Among the entries below, one line contains "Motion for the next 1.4" and another contains "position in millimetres". Transcribe those two lines and every line between them, exactly.
[EXERCISE INPUT Boundary: Start]
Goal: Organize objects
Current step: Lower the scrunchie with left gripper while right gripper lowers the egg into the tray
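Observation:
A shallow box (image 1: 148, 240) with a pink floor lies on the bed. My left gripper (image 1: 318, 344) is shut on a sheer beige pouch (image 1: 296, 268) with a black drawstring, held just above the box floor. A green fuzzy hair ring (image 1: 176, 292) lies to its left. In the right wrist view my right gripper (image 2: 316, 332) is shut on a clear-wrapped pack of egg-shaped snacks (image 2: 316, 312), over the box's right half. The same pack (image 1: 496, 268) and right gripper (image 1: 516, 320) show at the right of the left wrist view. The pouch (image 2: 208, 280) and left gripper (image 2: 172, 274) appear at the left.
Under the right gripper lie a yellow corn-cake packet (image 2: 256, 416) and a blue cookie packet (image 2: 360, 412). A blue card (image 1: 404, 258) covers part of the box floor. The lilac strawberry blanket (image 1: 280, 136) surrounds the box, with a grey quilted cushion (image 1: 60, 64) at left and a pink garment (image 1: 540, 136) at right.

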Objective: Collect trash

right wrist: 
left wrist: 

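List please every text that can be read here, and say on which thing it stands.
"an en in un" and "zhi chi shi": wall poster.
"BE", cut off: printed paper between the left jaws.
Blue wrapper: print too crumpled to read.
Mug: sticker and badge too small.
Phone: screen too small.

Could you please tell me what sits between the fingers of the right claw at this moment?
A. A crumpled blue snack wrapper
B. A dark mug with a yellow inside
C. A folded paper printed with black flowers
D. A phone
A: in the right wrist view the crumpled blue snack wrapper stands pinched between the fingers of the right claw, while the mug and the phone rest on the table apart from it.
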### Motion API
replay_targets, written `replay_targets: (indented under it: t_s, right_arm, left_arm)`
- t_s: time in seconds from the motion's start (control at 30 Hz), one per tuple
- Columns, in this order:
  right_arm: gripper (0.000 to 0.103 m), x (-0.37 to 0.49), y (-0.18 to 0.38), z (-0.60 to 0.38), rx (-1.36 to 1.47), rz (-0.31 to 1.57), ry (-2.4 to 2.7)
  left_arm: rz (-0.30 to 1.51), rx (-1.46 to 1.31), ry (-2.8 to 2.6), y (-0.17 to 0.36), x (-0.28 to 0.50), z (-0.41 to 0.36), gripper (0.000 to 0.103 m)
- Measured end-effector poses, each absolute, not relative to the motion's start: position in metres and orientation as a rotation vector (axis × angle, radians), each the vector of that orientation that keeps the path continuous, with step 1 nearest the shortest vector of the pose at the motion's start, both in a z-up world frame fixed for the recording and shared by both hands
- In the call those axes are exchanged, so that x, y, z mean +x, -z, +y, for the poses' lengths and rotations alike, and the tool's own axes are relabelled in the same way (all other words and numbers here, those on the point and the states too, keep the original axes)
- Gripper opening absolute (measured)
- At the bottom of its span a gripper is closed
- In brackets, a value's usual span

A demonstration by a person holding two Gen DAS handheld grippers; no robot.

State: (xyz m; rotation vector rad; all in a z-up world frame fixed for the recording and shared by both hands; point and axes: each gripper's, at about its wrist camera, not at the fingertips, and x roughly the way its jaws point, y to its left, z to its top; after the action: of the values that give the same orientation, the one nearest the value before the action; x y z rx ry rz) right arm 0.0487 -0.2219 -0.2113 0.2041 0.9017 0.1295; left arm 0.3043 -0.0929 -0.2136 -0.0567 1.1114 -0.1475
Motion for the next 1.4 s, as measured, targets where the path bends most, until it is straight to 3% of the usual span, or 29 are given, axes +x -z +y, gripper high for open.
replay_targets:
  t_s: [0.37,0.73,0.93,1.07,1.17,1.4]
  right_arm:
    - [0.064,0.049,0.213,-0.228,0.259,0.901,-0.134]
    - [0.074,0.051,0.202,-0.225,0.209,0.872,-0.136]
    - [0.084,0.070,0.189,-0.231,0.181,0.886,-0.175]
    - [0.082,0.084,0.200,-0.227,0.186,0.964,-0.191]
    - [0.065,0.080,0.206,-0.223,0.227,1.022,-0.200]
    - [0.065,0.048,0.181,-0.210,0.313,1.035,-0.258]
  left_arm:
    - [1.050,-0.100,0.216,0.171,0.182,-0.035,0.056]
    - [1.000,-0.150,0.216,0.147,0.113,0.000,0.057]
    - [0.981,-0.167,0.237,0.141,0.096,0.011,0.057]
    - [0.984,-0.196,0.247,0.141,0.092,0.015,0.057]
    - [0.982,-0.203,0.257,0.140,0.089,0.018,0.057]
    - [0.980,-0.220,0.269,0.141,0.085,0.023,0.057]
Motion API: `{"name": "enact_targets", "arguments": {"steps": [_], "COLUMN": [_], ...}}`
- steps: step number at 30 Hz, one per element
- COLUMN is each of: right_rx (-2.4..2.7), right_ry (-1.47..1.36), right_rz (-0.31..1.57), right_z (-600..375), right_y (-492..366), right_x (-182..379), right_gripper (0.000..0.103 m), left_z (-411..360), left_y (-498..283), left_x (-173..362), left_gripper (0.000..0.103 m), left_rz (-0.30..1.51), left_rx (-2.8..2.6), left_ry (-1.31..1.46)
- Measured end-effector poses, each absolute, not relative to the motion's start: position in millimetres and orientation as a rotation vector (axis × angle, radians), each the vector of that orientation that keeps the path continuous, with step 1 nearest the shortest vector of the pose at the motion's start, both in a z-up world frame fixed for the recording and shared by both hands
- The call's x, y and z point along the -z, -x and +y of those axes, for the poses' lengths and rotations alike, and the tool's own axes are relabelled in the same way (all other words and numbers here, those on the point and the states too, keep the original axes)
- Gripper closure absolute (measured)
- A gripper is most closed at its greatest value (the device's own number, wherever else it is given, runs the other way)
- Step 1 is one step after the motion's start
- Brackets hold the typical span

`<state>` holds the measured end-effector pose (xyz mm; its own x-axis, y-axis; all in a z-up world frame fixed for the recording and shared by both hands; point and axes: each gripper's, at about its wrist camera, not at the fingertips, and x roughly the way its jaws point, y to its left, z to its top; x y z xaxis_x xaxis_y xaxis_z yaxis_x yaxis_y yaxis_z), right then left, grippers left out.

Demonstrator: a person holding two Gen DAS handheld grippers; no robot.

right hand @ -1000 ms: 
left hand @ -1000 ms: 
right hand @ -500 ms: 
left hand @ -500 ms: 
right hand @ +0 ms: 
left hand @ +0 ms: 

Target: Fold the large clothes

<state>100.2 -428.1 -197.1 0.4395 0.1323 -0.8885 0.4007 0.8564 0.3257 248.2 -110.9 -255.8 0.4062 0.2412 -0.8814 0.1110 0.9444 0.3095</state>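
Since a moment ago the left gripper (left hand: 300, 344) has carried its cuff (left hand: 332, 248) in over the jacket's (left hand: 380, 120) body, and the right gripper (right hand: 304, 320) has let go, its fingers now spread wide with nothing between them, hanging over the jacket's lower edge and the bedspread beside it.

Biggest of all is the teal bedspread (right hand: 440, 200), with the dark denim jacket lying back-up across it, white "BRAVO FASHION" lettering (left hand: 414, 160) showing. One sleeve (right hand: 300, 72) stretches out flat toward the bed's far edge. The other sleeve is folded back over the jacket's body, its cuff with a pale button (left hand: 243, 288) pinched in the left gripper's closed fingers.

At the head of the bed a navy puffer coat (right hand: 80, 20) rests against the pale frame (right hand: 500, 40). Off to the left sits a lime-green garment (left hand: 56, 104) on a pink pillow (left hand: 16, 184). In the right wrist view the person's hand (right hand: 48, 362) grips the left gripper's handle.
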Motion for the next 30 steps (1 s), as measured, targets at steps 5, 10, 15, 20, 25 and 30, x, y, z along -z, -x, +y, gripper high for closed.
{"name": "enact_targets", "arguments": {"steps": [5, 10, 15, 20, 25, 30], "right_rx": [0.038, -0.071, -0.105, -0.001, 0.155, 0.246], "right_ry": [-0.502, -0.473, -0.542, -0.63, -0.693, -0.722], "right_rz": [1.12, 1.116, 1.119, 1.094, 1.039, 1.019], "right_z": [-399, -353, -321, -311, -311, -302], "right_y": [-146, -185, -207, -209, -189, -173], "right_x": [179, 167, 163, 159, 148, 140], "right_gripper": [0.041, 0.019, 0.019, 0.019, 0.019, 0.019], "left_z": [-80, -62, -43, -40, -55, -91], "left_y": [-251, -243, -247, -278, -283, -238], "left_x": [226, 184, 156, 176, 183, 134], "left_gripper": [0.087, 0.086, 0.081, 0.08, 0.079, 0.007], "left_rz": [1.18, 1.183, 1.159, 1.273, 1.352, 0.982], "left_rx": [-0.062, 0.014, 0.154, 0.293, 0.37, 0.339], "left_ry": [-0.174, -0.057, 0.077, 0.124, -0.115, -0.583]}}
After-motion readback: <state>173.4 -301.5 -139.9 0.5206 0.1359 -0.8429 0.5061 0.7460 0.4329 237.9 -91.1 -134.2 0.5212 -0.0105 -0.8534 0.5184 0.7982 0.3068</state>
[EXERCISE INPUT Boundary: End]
EXERCISE ANSWER:
Motion for the next 1.4 s, as measured, targets where the path bends most, until it is straight to 3% of the usual span, or 29 are given, axes +x -z +y, gripper high for open.
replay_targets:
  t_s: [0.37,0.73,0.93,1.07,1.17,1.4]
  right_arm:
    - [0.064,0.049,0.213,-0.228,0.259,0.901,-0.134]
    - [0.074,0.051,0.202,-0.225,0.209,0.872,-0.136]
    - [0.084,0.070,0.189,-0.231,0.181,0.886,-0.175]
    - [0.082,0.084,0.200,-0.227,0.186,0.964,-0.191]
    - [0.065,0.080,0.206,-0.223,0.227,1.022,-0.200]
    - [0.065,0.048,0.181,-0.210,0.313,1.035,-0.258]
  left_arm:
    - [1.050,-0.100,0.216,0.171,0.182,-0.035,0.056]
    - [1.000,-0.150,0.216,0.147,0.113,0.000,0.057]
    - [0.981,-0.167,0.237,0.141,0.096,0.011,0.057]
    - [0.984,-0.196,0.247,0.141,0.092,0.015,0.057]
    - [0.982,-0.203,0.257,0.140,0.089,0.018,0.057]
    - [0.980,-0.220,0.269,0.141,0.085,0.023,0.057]
Motion API: `{"name": "enact_targets", "arguments": {"steps": [_], "COLUMN": [_], ...}}`
- steps: step number at 30 Hz, one per element
- COLUMN is each of: right_rx (-2.4..2.7), right_ry (-1.47..1.36), right_rz (-0.31..1.57), right_z (-600..375), right_y (-492..366), right_x (-182..379), right_gripper (0.000..0.103 m), left_z (-411..360), left_y (-498..283), left_x (-173..362), left_gripper (0.000..0.103 m), left_rz (-0.30..1.51), left_rx (-2.8..2.6), left_ry (-1.31..1.46)
- Measured end-effector poses, each absolute, not relative to the motion's start: position in millimetres and orientation as a rotation vector (axis × angle, radians), each the vector of that orientation that keeps the path continuous, with step 1 nearest the shortest vector of the pose at the motion's start, both in a z-up world frame fixed for the recording and shared by both hands

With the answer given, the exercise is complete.